# Arrow rest used by pros



## TNMAN (Oct 6, 2009)

*rests*

No, it's a trap! There's TWO of them. Brite Site's Pro Tuner and Trophy Taker's spring steel series are the two that seem to stand out. There are other similar rests that perform very well too. Ease of adjustability is a big plus and worth the $.
I am not a pro.


----------



## IGluIt4U (Sep 22, 2004)

TNMAN said:


> No, it's a trap! There's TWO of them. Brite Site's Pro Tuner and Trophy Taker's spring steel series are the two that seem to stand out. There are other similar rests that perform very well too. Ease of adjustability is a big plus and worth the $.
> I am not a pro.


Me either, but TNMAN hit it.. :nod:


----------



## TNMAN (Oct 6, 2009)

*pro rests*

Back when I wuz, lots of pros shot a $2.00 springy, and about all of them shot $40 X7's. Didn't seem cheap at the time. 

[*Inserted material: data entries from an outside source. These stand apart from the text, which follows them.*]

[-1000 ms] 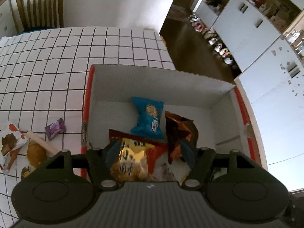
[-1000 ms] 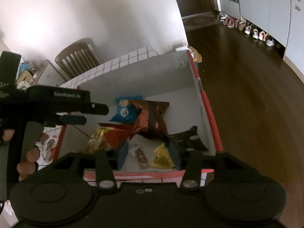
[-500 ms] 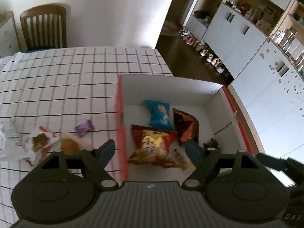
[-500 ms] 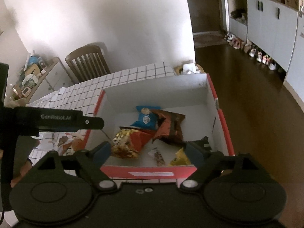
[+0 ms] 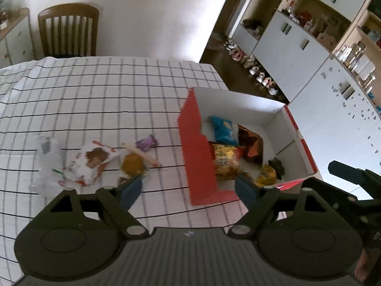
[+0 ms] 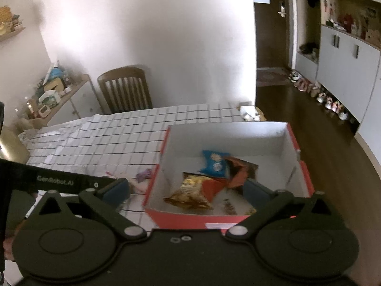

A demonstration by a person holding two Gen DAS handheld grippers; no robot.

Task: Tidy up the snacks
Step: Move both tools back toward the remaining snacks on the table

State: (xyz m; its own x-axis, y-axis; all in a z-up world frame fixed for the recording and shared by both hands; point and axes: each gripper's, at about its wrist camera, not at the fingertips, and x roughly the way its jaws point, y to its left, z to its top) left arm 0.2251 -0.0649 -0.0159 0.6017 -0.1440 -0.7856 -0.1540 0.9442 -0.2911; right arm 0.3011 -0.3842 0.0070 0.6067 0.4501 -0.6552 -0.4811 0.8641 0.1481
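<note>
Overhead, both grippers (left, right) freshly spread, empty, above box.

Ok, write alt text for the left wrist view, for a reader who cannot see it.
An open left gripper, holding nothing, hangs over a checked tablecloth beside a red box that holds several snack bags. More wrapped snacks lie loose on the cloth left of the box; a wooden chair stands at the far wall.

Both grippers point steeply downward with nothing between their blue pads, the left gripper with its jaws just spread wide and the right gripper likewise just opened to its fullest, its dark frame showing at the left view's right edge.
</note>
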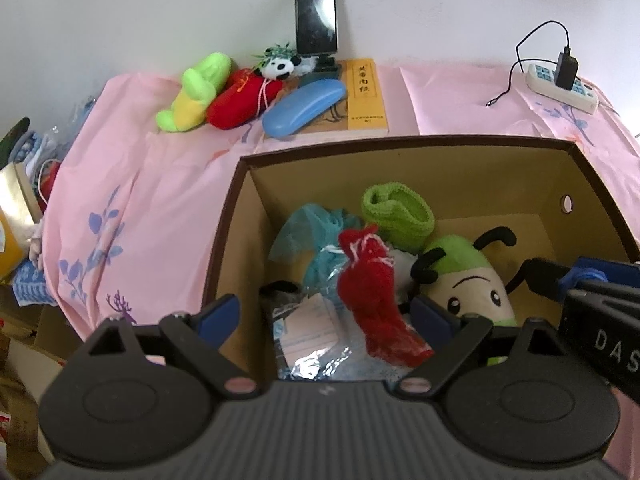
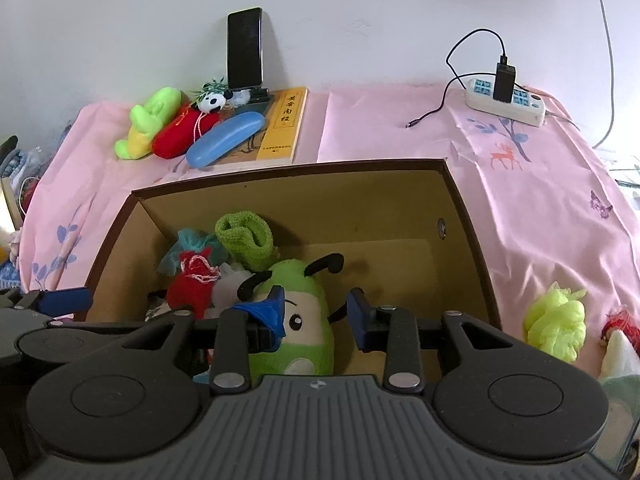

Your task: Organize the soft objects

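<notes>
An open brown cardboard box (image 1: 400, 146) (image 2: 280, 170) stands on the pink cloth. Inside lie a green plush with black antennae (image 1: 472, 280) (image 2: 304, 292), a red knitted pouch (image 1: 372, 292) (image 2: 192, 284), a green knitted roll (image 1: 400, 216) (image 2: 248, 236) and a teal mesh pouch (image 1: 316, 232). My left gripper (image 1: 326, 312) hangs open over the red pouch. My right gripper (image 2: 316, 314) straddles the green plush, with a gap showing at its right finger. A green-yellow plush (image 1: 196, 92), a red plush (image 1: 240, 100) and a small panda (image 1: 280, 66) lie at the back left. A yellow-green puff (image 2: 556, 320) sits right of the box.
Behind the box are a blue glasses case (image 1: 304, 108), a yellow book (image 1: 364, 92) and a phone on a stand (image 1: 316, 16). A power strip (image 2: 504, 100) with charger and cable lies back right. Clutter hangs off the table's left edge (image 1: 28, 184).
</notes>
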Action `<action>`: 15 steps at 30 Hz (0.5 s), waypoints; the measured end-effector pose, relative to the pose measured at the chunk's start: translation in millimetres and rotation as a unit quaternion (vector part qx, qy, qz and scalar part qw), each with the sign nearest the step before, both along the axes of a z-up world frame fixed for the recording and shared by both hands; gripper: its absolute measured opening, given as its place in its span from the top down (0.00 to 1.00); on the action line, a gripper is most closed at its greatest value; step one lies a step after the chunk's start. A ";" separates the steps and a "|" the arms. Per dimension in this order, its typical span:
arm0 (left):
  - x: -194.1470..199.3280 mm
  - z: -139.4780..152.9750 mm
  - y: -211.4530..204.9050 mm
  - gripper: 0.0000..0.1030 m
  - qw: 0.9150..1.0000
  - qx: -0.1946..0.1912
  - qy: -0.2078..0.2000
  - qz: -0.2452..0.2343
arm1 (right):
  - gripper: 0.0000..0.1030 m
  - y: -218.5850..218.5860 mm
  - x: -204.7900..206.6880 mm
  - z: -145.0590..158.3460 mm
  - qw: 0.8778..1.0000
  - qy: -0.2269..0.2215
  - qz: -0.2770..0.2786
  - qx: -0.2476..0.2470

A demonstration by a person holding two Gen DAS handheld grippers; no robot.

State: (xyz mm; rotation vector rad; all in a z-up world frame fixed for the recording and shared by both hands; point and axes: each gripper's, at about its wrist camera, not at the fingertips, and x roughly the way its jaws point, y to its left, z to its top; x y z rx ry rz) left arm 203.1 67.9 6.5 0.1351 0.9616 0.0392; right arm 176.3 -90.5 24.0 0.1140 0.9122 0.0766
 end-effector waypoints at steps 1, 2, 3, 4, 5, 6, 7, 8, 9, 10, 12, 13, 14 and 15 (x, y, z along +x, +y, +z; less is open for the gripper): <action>0.3 -0.1 -0.7 0.11 1.000 0.002 0.000 -0.001 | 0.84 -0.8 0.6 -0.3 1.000 0.000 0.000 0.001; 0.8 -0.3 -1.3 0.11 1.000 0.003 0.000 -0.001 | 0.84 -1.8 1.3 -0.6 1.000 0.001 0.000 0.003; 0.9 -0.7 -2.2 0.11 1.000 0.003 0.000 -0.002 | 0.84 -2.6 2.1 -1.1 1.000 0.002 0.000 0.005; 1.4 -1.1 -2.9 0.11 1.000 0.004 0.001 -0.002 | 0.83 -3.4 3.0 -1.6 1.000 0.003 0.000 0.005; 1.8 -1.4 -3.8 0.11 1.000 0.005 0.002 -0.003 | 0.83 -3.8 3.6 -2.0 1.000 0.004 -0.001 0.005; 2.0 -1.6 -4.8 0.11 1.000 0.005 0.003 -0.004 | 0.83 -4.3 3.9 -2.3 1.000 0.004 -0.002 0.003; 2.1 -1.9 -5.5 0.11 1.000 0.004 0.003 -0.004 | 0.83 -4.3 4.1 -2.4 1.000 0.004 -0.002 0.001; 2.3 -2.3 -6.0 0.11 1.000 0.004 0.004 -0.005 | 0.83 -4.4 4.6 -2.7 1.000 0.004 -0.002 -0.002; 3.1 -2.7 -5.1 0.11 1.000 0.002 0.005 -0.006 | 0.83 -4.0 4.8 -3.0 1.000 0.004 -0.002 -0.006; 3.2 -3.0 -5.0 0.11 1.000 0.001 0.006 -0.005 | 0.83 -3.8 5.2 -3.4 1.000 0.004 -0.001 -0.007; 4.1 -4.5 -3.6 0.11 1.000 -0.002 0.010 -0.003 | 0.83 -4.3 6.1 -3.9 1.000 0.006 0.001 -0.007; 4.8 -5.4 -3.3 0.11 1.000 -0.003 0.013 -0.001 | 0.83 -4.3 6.5 -4.2 1.000 0.007 0.003 -0.007; 5.0 -6.1 -2.0 0.11 1.000 -0.004 0.014 0.003 | 0.83 -4.1 7.2 -4.7 1.000 0.008 0.004 -0.009; 5.2 -6.7 -1.5 0.11 1.000 -0.005 0.015 0.008 | 0.83 -3.8 7.6 -5.1 1.000 0.009 0.005 -0.010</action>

I think Field is on vacation so thought I'd throw that in. :darkbeer:


----------



## IGluIt4U (Sep 22, 2004)

I was weaned on em.. probably still have a couple in the ol archery tackle box.. perhaps a berger button too... :lol:

I like the Pro Tuner.. it's my rest of choice for competition. :thumb:


----------



## JF from VA (Dec 5, 2002)

Larry Wise did a survey of what pros were using at the Lancaster Classic this past January. Over 75% used some sort of launcher: Pro Tuner, TT Spring Steel, etc. The rest used a drop-away.


----------



## JGavin (Sep 22, 2009)

thanks I think I will go with the TT steel pro


----------



## Stihlpro (Jul 19, 2006)

Pro Tuner, TT Spring Steel........I use a Pro Tuner


----------



## GradyWhite (Oct 18, 2008)

No pro here but I too shoot the pro tuner. If I were to replace it, I'd look hard at the Trophy Taker or the AAE simply for the hash marks.


----------



## psargeant (Aug 1, 2004)

IGluIt4U said:


> I was weaned on em.. probably still have a couple in the ol archery tackle box.. perhaps a berger button too... :lol:
> 
> I like the Pro Tuner.. it's my rest of choice for competition. :thumb:


Just bought a springy for Sarge jrs. bow. 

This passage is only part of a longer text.